If we don’t believe this to be true, or perhaps attribute the characterization to some sort of extreme exaggeration, or scare tactic by some sort of fanatic, we may have flunked history, or haven’t read a newspaper in quite some time…

Or delayed the necessity of looking realistically at the nature of our own hearts, AND THE OUTLANDISH MERCIES OF ITS REDEMPTION THAT GOD HAS PROMISED:

“Therefore say, ‘Thus says the Lord GOD:

(MERCY): I will gather you from the peoples and assemble you out of the countries where you have been scattered, and I will give you the land of Israel.’

(REPENTANCE): And when they come there, they will remove from it all its detestable things and all its abominations.

(RENEWAL): And I will give them one heart, and a new spirit I will put within them. I will remove the heart of stone from their flesh and give them a heart of flesh….

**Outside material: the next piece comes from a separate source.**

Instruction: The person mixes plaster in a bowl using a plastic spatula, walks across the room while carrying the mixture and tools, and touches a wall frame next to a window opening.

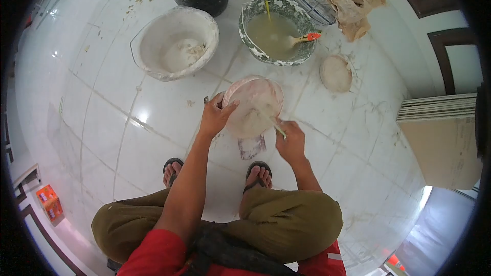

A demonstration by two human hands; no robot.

(GRACIOUS OBEDIENCE): … that they may walk in my statutes and keep my rules and obey them. And they shall be my people, and I will be their God.” (Ezekiel 11:18-21—parenthesis, emphasis added).

May God richly bless your heart, your emotions, and your life-in-action with the presence and increase of CONTENTMENT so that, “by contentment, we come to give God the worship (in word and deed) that is due His name” (Jeremiah Burroughs—parenthesis, emphasis added)!